Skype date with the NSA?

Technology News
Cady Kuzmich
News Editor

Turns out your video-calls may not be as private as you would hope. Skype and Yahoo video-chat, two popular video-chat services, have stirred up media attention with recent surveillance breaches. While this may cause a shiver to run up the spines of those who utilize video-calls, it should come as little surprise for those keeping up with the NSA’s controversial practices.
Skype, founded in Scandinavia in 2003 and bought by Microsoft eight years later, is used by over 600 million users worldwide and continues to grow in popularity. A recent TeleGeography report shows that Skype’s international traffic spiked thirty-six percent in 2013 alone.

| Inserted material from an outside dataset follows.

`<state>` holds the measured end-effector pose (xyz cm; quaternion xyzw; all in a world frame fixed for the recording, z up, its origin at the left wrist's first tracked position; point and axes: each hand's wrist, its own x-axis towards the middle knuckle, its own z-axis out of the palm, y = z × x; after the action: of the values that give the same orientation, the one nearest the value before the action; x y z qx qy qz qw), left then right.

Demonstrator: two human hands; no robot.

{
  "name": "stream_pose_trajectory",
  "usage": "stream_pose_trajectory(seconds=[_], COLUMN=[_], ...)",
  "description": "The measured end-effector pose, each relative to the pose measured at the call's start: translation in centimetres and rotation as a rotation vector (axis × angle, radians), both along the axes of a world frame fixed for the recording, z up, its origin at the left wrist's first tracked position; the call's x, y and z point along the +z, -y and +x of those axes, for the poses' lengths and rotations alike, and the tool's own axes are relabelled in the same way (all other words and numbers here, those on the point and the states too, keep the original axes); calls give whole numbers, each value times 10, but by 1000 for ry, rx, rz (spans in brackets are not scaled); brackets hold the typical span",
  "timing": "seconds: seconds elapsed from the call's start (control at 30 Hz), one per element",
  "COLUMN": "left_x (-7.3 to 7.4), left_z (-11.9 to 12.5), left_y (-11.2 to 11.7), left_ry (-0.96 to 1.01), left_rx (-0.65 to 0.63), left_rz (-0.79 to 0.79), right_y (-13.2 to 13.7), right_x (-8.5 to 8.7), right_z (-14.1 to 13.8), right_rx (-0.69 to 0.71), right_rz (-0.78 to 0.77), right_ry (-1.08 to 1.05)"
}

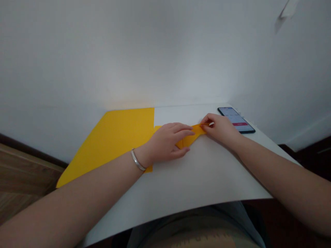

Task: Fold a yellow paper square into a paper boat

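Observation:
A folded piece of orange-yellow paper [192, 135] lies on the white table, narrowing to a point on its right. My left hand [169, 142], with a silver bangle at the wrist, rests over the left part of this paper. Its fingers are stretched out and the thumb stands apart, touching the table near the paper's lower edge. At the right tip, my right hand [216, 127] pinches the paper between thumb and fingers. The paper's left part is hidden under my left hand.
A large yellow sheet [116, 137] covers the left side of the white table [207, 175]. A phone [236, 120] with a lit screen lies at the back right. The wall [165, 55] rises right behind the table, and a wooden panel [23, 172] stands at the left.

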<state>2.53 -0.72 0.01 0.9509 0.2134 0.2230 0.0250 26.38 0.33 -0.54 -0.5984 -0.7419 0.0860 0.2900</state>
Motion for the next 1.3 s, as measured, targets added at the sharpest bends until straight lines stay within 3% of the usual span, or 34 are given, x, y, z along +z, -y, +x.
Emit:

Skype’s wide-reaching global presence makes it a valuable tool for intelligence agencies. If the government can tap into our cell phones why wouldn’t they tap into our video-calls? The chat service, “once considered a secure chat tool beyond the reach of government eavesdropping,” is now under scrutiny for breaching the privacy and trust of its users.
According to the Guardian, “The Microsoft-owned chat company could potentially face criminal and administrative sanctions, including a ban on passing users’ communications covertly to the US signals intelligence agency.” Skype could potentially face fines if their data sharing is proven to violate data-protection laws.
However, Skype is not the only video-chat service under scrutiny. Yahoo chat has also gained negative media attention for its link to the NSA. According to the Guardian, both British surveillance agency (GCHQ) and the NSA “collected and stored webcam images from millions of Yahoo chat users between 2008 and 2010.” PBS published a statistic that might interest those who use video-chat to keep in touch with long-distance significant others: “GCHQ estimates between three to eleven percent of the Yahoo webcam imagery harvested was sexually explicit.”
These recent findings, while discomforting, are frankly not surprising in our day and age. A recent article from PBS suggests, “It may be time to disconnect the webcam from your computer.”